▶ _PROBLEM_:
From the entries below, reproduce exactly the line containing "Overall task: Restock", the line containing "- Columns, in", and every line in between, with nothing added.

BEGIN DATA EXTRACTS

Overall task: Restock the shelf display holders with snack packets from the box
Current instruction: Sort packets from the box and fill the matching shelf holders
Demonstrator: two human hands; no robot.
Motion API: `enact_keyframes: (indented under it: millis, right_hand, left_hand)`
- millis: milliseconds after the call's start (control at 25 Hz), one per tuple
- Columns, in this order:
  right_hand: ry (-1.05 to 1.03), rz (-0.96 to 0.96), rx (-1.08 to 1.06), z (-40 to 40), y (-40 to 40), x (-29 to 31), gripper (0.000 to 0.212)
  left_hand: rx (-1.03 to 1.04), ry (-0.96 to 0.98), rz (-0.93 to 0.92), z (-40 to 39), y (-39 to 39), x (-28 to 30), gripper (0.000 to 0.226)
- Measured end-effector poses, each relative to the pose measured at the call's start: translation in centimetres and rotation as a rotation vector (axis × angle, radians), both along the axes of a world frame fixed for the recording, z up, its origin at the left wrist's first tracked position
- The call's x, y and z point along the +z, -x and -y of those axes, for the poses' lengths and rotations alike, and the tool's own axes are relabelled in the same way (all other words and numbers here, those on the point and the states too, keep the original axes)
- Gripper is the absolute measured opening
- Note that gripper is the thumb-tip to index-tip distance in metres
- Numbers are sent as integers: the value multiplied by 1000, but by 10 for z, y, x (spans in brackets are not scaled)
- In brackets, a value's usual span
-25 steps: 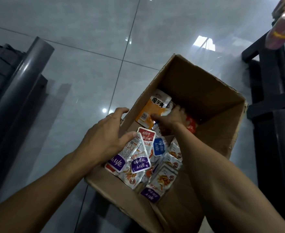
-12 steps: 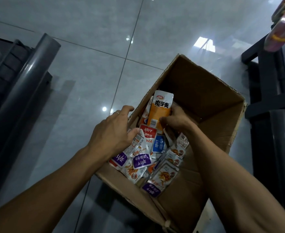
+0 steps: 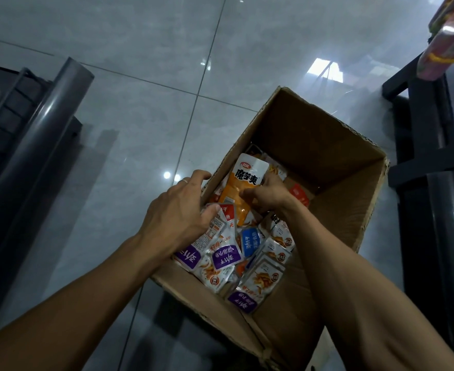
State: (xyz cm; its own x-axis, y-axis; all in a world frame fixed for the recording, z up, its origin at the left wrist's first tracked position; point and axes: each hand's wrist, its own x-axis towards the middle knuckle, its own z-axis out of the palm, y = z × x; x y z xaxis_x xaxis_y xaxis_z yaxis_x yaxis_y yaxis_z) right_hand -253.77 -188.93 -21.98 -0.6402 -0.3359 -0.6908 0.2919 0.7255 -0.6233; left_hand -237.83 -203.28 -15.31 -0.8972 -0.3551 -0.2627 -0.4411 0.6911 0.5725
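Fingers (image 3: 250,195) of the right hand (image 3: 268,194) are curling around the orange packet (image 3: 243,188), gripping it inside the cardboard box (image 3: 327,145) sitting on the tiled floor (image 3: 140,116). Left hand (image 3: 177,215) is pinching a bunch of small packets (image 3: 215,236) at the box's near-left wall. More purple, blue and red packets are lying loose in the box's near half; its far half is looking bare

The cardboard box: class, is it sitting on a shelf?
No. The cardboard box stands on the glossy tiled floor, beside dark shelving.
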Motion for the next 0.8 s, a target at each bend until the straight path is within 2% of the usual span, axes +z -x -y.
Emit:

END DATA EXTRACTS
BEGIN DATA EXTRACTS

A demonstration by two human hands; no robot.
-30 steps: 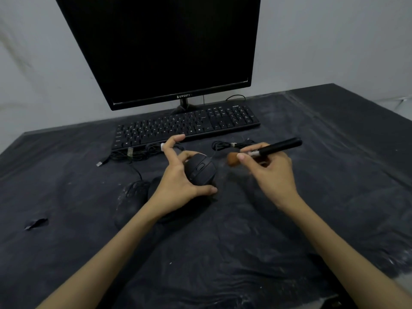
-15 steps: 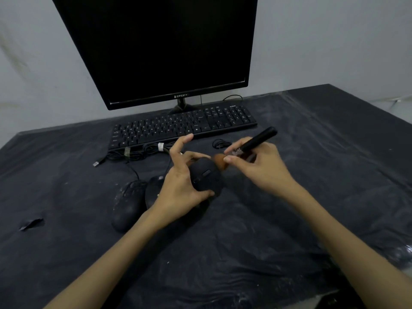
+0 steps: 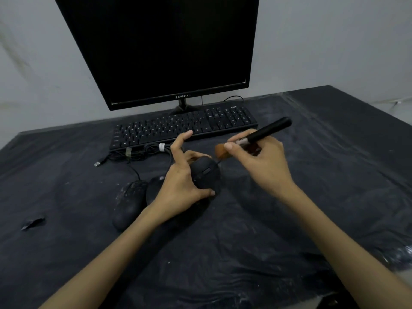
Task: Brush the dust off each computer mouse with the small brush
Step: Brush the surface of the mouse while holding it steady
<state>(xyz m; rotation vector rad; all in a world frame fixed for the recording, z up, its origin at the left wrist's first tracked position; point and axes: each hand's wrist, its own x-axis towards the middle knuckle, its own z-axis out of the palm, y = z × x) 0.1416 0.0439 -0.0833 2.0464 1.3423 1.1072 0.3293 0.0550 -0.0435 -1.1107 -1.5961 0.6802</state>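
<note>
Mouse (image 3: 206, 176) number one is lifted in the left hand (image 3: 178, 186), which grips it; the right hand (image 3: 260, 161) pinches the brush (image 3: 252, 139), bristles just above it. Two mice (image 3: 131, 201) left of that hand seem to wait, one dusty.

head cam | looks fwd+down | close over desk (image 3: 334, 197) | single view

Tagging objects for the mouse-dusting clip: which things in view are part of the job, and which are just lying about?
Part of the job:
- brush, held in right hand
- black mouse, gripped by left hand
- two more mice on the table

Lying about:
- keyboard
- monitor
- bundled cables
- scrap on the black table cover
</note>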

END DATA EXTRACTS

▶ _EXERCISE SOLUTION_:
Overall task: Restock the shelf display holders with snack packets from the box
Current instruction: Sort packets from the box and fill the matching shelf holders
Demonstrator: two human hands; no robot.
Motion API: `enact_keyframes: (indented under it: millis, right_hand, left_hand)`
- millis: milliseconds after the call's start (control at 25 Hz), one per tuple
- Columns, in this order:

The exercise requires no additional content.